Manchester City v. Barcelona. A contest tighter than anticipated. Messi, ineffective. Barca appearing lost as a result. Perhaps Martin Demichelis felt bad for his compatriot. Perhaps he was looking at a pair of tatas in the stands that caught his eye. Perhaps his ponytail got in the way. Whatever the reason, as Messi somehow sprung the City offside trap and rushed from an improbable angle to shoot with his left foot at Joe Hart, the Argentine defender slid in from behind. Was it a penalty, was it not? The debate will rage forever. Was it contact? Yes. A red card? Without a shadow of a doubt.
Barcelona capitulated rather meekly to Atletico Madrid later in the competition. Their problem? Another Argentine. Not Messi, no no he was below his Godly levels all year. It was down the other end of the field. It was Javier Mascherano. It doesn’t take an expert to know Barca don’t have adequate cover at center back. It also does not need a brain capable of understanding the theory of relativity that Mascherano is certainly not the man from midfield to drop into defence. Yet surprisingly Barca almost won the league that way. Whether a damning indictment of the lack of quality in La Liga, or a praise of Mascherano is open to debate.
And then the World Cup rolled around. Fanfare. Hooplah. Messi v. Ronaldo v. Robben v. Neymar v. James v. The Germany Team. Wow. It would be epic and Argentina were touted as pre-tournament favorites. Their one weakness was written about as their defence. Of course it was. The front four were Di Maria, Aguero, Higuain and of course – Messi. Their back four? Zabaleta, Demichelis, Garay and Rojo. With Mascherano shielding them. Disaster, right? Wrong.
Every match Argentina won in the tournament was by a margin of a single goal. First game 2-1, second match 1-0 and the third and final group game was 3-2. Thereafter a 1-0 scoreline sufficed till the semifinals where the Dutch took the Albiceleste to extra time and penalties. After a scoreless 120 minutes, Sergio Romero who spent the season warming the AS Monaco bench was the hero in a sensational triumph. For a defence expected to crumble and require the attackers to outscore the opposition, conceding only four goals was a spectacular achievement. Not only in the context of the tournament, but on a personal level.

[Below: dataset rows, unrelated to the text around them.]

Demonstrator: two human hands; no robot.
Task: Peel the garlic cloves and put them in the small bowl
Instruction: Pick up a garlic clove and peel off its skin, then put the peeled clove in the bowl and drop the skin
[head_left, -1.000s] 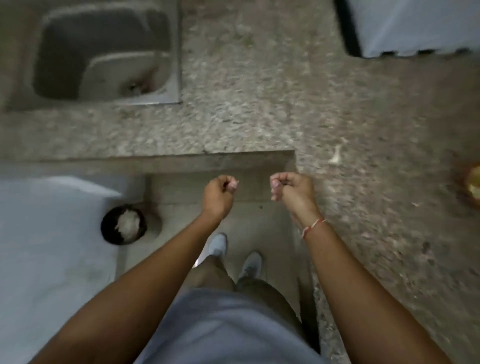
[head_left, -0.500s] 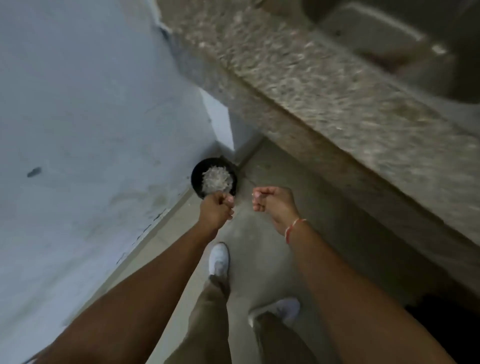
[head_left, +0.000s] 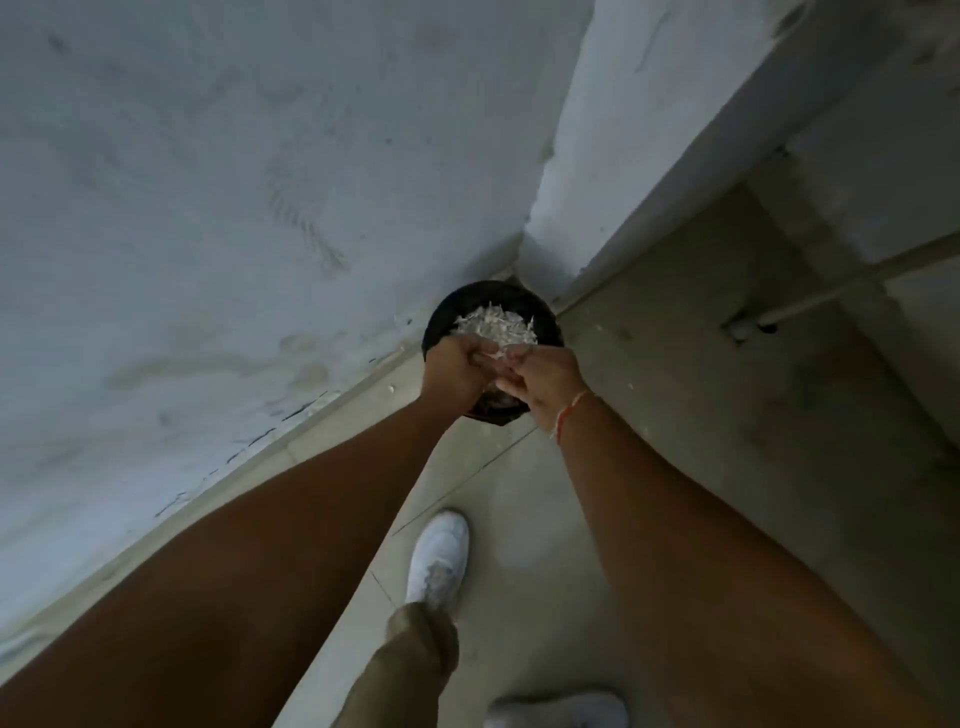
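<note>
- Left hand (head_left: 457, 371) and right hand (head_left: 540, 379), frame centre: fingers curled, pinching pale garlic skins (head_left: 496, 353).
- Black bin (head_left: 441, 317) beneath holds skins (head_left: 493, 325): featherlight, brittle, best gathered by fingertip; small bowl unseen.

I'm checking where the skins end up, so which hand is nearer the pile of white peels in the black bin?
Left, narrowly. The left hand overlaps the bin's near-left rim, just below the peels. The right hand is beside it, slightly farther down and right.
</note>
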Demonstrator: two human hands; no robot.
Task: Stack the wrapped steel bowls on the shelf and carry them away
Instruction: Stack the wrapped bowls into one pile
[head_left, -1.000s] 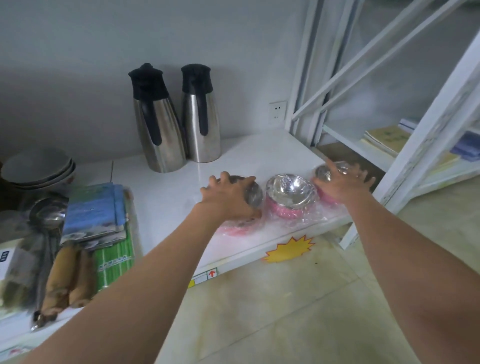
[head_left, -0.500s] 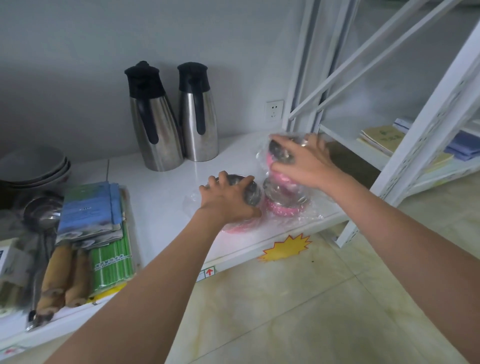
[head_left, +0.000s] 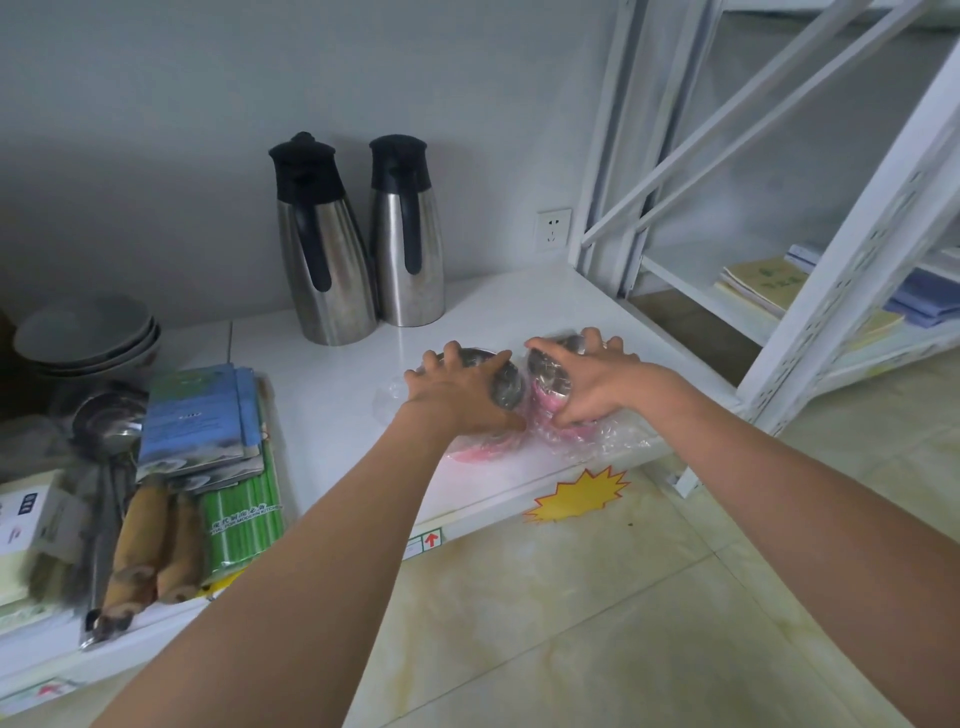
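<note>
Steel bowls with pink outsides, wrapped in clear plastic, sit near the front edge of the white shelf. My left hand grips the left wrapped bowl from above. My right hand presses down on the stacked wrapped bowls right beside it. The two bowls in the stack sit one on the other, mostly hidden under my fingers. Loose plastic wrap spreads out around the stack on the shelf.
Two steel thermos jugs stand behind the bowls by the wall. Grey ceramic bowls, a ladle, booklets, green chopstick packs and rolling pins crowd the shelf's left side. A white rack with notebooks stands at right. Tiled floor lies below.
My right hand lifted the rightmost bowl, carried it left and lowered it onto the middle bowl. My left hand stayed on the left bowl.
</note>
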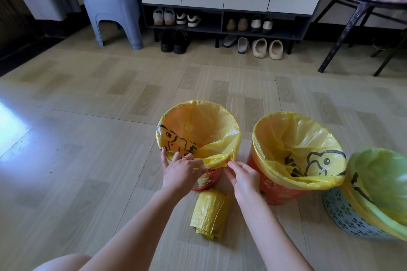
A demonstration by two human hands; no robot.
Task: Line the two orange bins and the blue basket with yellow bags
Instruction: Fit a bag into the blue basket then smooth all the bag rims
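Wood floor (88,138): both hands (182,171) pinch bag (211,160) at bin (207,180) rim.

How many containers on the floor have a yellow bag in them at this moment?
3: the left orange bin, whose bag both hands are folding over the rim; the right orange bin; and the blue basket at far right, partly out of frame.

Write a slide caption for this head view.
Both hands fold a yellow bag over the last orange bin's rim.
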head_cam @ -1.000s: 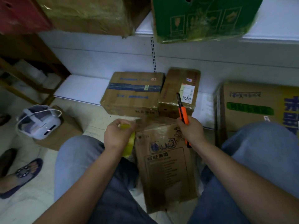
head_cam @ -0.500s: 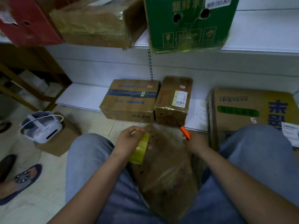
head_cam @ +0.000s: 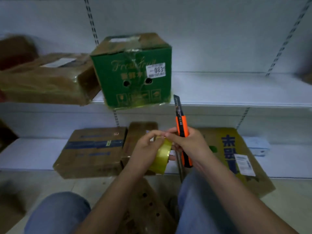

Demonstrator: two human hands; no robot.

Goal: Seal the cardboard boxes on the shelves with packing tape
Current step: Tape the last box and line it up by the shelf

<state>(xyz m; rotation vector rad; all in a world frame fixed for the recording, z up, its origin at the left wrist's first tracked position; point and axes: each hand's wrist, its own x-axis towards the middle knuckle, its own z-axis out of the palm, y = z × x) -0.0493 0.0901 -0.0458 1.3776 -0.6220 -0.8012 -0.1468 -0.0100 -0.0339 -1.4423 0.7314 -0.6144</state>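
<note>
The white upper shelf (head_cam: 236, 92) carries a green box (head_cam: 133, 76) with a brown box (head_cam: 47, 81) to its left, while the lower shelf (head_cam: 30, 154) holds a blue-taped box (head_cam: 91, 151), a narrow brown box (head_cam: 135, 137) and, far right, a yellow-printed box (head_cam: 239, 159).

The roll of packing tape (head_cam: 161, 156) is translucent yellow-gold, held on edge in mid-air in front of the lower shelf (head_cam: 33, 154). On the upper shelf (head_cam: 236, 92) a green box (head_cam: 133, 78) (white label on its front, two round holes below it) stands tilted, one bottom corner hanging past the shelf edge; glossy tape runs over its top and front. Left of it lies a brown box (head_cam: 47, 81), shiny with film. On the lower shelf sit a flat brown box with a blue band (head_cam: 92, 149), a narrower brown box (head_cam: 135, 141) touching its right side, and a yellow-brown box with blue characters (head_cam: 236, 157). Another brown box (head_cam: 145, 210) lies on the floor between the knees.
</note>
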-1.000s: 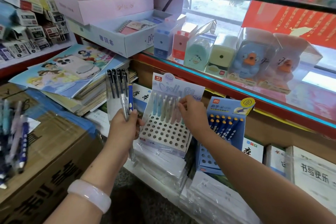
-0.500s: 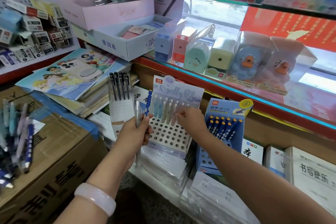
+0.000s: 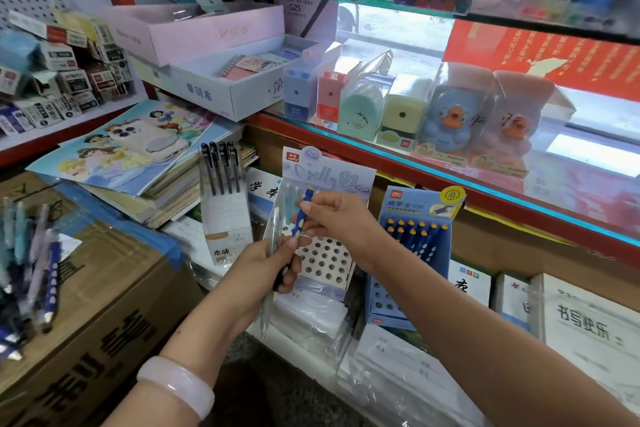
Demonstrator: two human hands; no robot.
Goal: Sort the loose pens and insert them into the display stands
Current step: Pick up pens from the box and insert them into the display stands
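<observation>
- The left hand (image 3: 258,265), with a pale bangle (image 3: 176,385) at its wrist, curled its fingers round a clear pen (image 3: 269,274) held nearly upright, and also gripped the lower end of a blue pen (image 3: 300,218).
- The right hand (image 3: 341,218) pinched the upper part of the blue pen between thumb and fingertips, in front of the white stand (image 3: 325,260).
- The white stand showed rows of round holes; pale pens stood in its back rows, partly hidden by the hands.
- The blue stand (image 3: 412,246), just right of the white one, held blue pens with orange tips in its upper rows.
- A narrow box of black pens (image 3: 221,168) stood to the left.
- Loose pens (image 3: 34,260) lay on a cardboard box (image 3: 104,305) at far left.
</observation>
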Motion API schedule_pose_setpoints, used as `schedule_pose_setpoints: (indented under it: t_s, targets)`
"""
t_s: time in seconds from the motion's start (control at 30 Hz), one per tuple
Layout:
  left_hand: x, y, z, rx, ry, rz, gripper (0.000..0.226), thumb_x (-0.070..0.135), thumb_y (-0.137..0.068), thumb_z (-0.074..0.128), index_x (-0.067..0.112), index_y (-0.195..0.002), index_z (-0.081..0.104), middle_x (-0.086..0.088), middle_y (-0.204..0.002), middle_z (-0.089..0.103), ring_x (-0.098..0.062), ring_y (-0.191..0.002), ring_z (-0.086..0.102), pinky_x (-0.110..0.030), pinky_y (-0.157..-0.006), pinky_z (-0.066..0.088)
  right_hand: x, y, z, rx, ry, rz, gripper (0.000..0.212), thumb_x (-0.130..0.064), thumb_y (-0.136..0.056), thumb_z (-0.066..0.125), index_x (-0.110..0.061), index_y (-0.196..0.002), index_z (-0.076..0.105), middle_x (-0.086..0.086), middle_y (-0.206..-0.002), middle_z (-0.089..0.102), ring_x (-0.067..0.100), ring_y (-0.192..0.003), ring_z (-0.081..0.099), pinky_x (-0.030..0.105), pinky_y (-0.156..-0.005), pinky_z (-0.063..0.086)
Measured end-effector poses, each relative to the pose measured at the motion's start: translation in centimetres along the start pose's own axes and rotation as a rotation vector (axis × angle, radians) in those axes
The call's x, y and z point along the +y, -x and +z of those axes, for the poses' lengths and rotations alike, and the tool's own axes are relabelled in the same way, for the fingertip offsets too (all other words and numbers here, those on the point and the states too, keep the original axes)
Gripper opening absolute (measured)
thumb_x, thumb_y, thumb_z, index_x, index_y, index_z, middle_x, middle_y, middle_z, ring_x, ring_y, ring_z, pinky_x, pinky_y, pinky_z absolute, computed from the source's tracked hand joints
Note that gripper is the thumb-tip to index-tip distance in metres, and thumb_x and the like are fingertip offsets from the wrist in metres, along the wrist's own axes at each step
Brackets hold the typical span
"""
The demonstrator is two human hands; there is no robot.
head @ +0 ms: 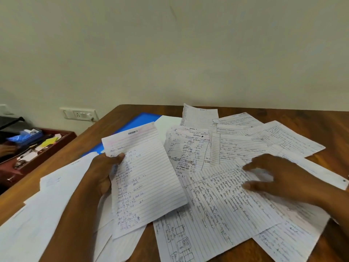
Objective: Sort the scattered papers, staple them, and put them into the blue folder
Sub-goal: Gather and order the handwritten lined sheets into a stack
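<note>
I see the left hand (103, 174) grasping one lined sheet (143, 178) by its left edge: the thumb lies across the written face and the remaining fingers curl behind the paper. The sheet is raised off the table (321, 118), with its face tilted toward the camera. Its long axis runs from the near edge up toward the far wall, leaning slightly left at the top. The printed heading "SECTION 1" sits at the far end, so the text reads upright from my position.

The right hand (277, 178) is released, fingers spread and roughly straight, pointing left. It rests on or just above the scattered papers (226, 195); I cannot tell whether the fingertips touch them.

The scattered papers overlap across the middle and right of the table at mixed angles. Several handwritten sheets lie with their long axes running diagonally. Blank or faintly marked sheets lie at the near left, under the left forearm.

The blue folder (139, 121) lies flat at the far left of the table, largely covered by papers and by the held sheet.

A red tray (47, 154) holding small items stands off the table's left side.
</note>
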State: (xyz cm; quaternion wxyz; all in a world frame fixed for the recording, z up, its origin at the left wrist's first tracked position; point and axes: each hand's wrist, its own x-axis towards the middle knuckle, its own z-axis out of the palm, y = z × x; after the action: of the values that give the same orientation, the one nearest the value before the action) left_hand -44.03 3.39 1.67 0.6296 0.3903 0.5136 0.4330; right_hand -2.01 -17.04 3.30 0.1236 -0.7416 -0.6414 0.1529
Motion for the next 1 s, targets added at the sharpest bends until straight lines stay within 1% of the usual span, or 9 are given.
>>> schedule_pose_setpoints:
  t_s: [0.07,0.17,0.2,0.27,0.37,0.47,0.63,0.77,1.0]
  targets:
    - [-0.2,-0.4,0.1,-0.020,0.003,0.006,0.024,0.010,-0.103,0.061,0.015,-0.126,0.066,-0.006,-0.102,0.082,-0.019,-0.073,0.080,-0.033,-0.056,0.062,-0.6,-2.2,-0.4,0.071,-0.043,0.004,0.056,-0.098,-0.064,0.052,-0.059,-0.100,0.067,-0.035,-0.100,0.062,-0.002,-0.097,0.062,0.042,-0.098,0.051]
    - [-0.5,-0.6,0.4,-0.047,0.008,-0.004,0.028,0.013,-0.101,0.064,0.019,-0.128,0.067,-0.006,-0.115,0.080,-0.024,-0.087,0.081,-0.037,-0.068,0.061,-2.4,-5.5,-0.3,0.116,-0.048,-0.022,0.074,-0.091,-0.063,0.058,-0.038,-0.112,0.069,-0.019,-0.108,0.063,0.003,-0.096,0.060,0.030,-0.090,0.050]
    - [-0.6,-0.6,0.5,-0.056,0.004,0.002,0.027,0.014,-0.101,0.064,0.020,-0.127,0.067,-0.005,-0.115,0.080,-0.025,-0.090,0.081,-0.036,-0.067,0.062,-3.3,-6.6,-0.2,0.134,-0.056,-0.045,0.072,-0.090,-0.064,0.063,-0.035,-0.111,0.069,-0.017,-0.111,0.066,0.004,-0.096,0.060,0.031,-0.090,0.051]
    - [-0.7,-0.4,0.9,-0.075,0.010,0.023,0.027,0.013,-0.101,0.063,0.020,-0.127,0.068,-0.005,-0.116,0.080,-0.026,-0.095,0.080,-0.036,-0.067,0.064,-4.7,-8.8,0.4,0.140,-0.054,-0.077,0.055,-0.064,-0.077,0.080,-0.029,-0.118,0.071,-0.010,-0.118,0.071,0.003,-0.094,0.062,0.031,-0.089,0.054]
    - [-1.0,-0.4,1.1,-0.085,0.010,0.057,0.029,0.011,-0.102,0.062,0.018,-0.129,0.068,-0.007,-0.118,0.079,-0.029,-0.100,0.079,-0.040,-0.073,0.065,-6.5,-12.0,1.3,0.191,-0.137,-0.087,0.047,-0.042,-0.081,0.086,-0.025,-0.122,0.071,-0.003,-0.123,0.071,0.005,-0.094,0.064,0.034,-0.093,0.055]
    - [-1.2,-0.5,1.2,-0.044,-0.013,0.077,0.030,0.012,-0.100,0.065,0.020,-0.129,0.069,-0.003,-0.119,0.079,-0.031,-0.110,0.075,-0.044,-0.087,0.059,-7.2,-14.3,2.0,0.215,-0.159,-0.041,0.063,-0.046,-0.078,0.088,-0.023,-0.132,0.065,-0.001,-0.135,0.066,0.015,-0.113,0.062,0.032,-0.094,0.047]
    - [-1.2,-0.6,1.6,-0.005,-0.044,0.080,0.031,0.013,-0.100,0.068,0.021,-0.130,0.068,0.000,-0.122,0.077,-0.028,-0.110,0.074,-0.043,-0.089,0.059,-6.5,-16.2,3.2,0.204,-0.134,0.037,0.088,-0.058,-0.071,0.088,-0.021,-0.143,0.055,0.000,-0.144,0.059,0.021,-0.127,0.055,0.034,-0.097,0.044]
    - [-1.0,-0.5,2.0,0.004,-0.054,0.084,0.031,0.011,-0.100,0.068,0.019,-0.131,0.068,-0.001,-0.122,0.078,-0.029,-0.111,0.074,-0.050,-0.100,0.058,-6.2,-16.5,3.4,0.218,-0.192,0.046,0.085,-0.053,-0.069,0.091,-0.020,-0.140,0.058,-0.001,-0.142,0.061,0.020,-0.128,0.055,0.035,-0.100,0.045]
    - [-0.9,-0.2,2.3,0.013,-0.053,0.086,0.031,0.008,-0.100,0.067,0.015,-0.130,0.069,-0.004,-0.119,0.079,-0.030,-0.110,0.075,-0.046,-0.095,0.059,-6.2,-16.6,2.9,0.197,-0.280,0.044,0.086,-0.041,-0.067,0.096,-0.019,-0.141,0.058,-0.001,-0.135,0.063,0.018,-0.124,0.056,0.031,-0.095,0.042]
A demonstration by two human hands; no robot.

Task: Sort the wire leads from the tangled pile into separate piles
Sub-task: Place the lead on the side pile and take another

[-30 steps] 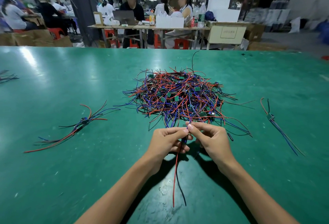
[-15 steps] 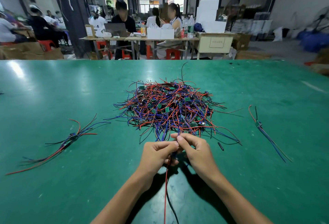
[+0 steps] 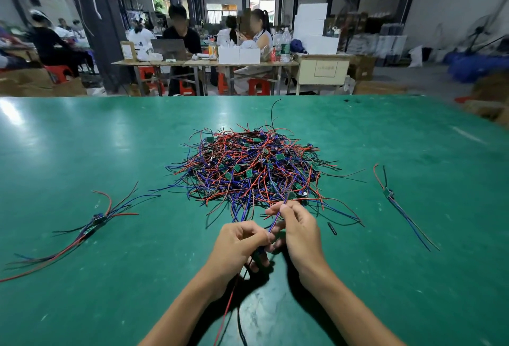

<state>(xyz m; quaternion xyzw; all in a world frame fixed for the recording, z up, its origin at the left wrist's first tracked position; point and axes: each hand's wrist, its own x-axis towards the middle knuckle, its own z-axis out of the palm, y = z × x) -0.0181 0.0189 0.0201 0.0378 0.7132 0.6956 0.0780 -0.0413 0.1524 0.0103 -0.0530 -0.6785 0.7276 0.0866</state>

Martin Demichelis had shed his trademark ponytail and was suddenly and magically reborn. Marshalling the defence and sweeping up loose balls like no other defender on the planet. Where Thiago Silva faded for Brazil, Demichelis seemed to flourish for their arch-rivals. And a similar rebirth occurred with Mascherano. Put back in his favored role of midfield disruptor, the former captain played with his heart on his sleeve the entire tournament and made crucial interceptions, tackles and last-ditch clearances (including a heart-stopping one in the semifinal stoppage time off Arjen Robben) to make Barca fans purr for a return to midfield for the Argentine.
Of course, Demichelis and Masch were shunted to the side as Messi won the Golden Ball for best player of the tournament. But across the Argentina team, arguably no one performed as well as the former duo. Their positioning, awareness of space and reading of the game ensured Argentina made their first final in more than twenty years. The fact that both were taken out of play with a sumptuous diagonal ball to Andre Schurrle for the winning goal by Gotze in the final was their only blip. The only moment to tarnish what was a near perfect World Cup for both veterans. Both gave their blood, sweat and tears for the Albiceleste and both deserved the trophy that still eludes them and Messi and the star studded Argentine side.
The shame is that by the time Russia 2018 rolls round, Messi will be 30 and Masch and Demichelis will probably have long since retired. Time is the foe for all footballers, but none more so than the defensive players. These two have redeemed themselves beyond all question this World Cup. And if they carry that form into the club season, watch out for the Argentines!